#### [Task objective]
Your copy should start at the line with "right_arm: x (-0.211" and end at the line with "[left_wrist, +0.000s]" in the data below. Transcribe only those lines, exactly, pictures excluded.

#### [Source information]
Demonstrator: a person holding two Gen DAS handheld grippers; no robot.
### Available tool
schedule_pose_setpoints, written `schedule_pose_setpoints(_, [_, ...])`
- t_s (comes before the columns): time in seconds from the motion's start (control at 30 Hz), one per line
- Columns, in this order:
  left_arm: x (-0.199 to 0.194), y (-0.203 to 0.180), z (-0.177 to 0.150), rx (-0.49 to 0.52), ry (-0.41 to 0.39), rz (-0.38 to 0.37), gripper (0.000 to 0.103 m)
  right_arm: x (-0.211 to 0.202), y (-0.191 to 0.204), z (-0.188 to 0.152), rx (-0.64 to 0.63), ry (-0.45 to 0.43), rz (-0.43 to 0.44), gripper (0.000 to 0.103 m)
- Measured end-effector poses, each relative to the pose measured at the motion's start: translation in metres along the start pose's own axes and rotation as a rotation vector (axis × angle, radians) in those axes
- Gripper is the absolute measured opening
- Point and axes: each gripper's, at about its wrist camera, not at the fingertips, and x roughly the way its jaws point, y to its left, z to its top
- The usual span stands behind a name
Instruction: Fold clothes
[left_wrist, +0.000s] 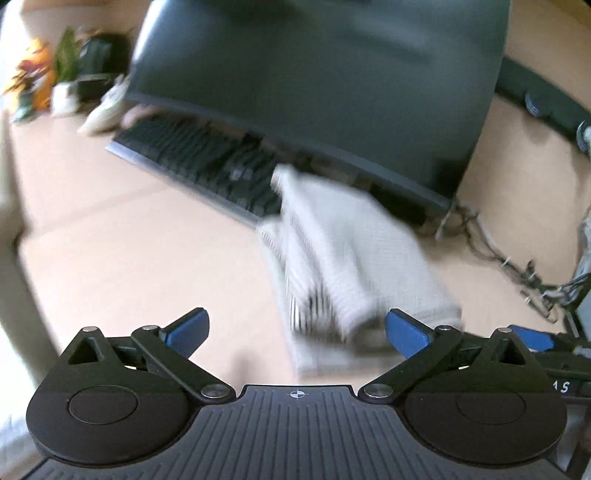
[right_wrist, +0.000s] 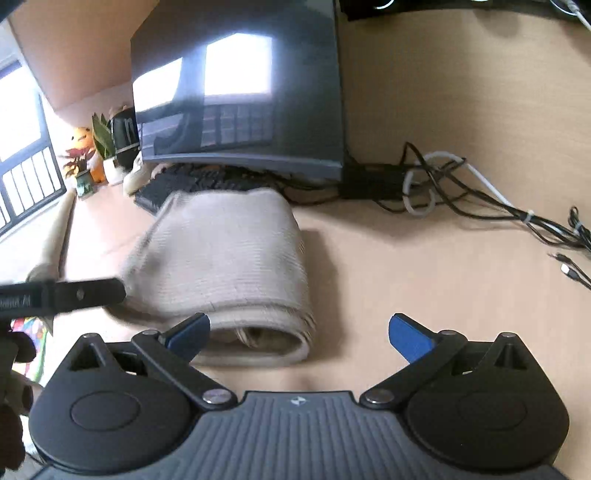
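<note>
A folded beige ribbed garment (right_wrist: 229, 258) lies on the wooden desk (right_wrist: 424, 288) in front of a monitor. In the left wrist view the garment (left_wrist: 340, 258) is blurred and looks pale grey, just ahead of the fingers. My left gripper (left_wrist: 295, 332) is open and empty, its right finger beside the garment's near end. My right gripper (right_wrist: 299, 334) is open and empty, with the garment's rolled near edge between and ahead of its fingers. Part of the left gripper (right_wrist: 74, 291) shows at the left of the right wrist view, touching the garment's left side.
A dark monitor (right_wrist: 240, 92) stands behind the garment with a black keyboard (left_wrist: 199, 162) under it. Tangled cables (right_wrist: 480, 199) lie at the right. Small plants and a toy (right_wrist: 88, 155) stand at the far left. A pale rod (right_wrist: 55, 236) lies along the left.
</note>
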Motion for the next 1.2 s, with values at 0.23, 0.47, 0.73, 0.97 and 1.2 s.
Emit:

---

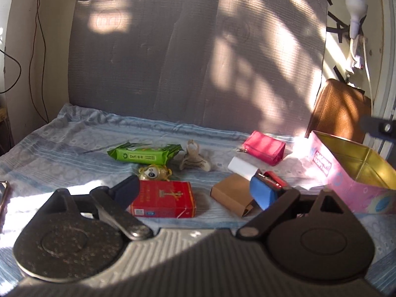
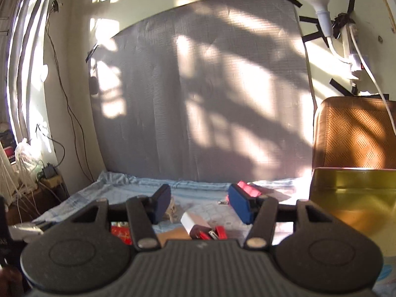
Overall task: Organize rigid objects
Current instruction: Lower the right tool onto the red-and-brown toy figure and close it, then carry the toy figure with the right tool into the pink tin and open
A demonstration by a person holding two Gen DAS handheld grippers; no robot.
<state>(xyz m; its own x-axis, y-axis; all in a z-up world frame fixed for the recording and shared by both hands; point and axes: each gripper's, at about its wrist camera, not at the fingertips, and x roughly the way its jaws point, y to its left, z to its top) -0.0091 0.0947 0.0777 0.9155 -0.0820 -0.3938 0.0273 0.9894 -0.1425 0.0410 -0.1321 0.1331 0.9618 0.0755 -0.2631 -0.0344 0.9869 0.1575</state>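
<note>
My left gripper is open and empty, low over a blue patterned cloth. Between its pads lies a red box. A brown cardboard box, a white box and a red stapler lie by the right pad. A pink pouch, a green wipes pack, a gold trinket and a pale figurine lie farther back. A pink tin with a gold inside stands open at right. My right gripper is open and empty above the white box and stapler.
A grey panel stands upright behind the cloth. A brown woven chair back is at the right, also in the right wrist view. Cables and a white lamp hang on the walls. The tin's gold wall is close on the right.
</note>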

#### [Output of the exercise]
  right_arm: x (-0.211 to 0.202), y (-0.191 to 0.204), z (-0.188 to 0.152), rx (-0.64 to 0.63), ry (-0.45 to 0.43), rz (-0.43 to 0.44), gripper (0.000 to 0.103 m)
- Measured end-effector poses, each relative to the pose measured at the motion's start: translation in metres along the start pose's own axes and rotation as a rotation vector (axis × angle, radians) in those axes
- Gripper is the absolute measured opening
- Point and axes: each gripper's, at about its wrist camera, not at the fingertips, and x roughly the way its jaws point, y to its left, z to its top
- The usual span stands behind a name
Instruction: Fold clothes
[left_wrist, +0.000s] 

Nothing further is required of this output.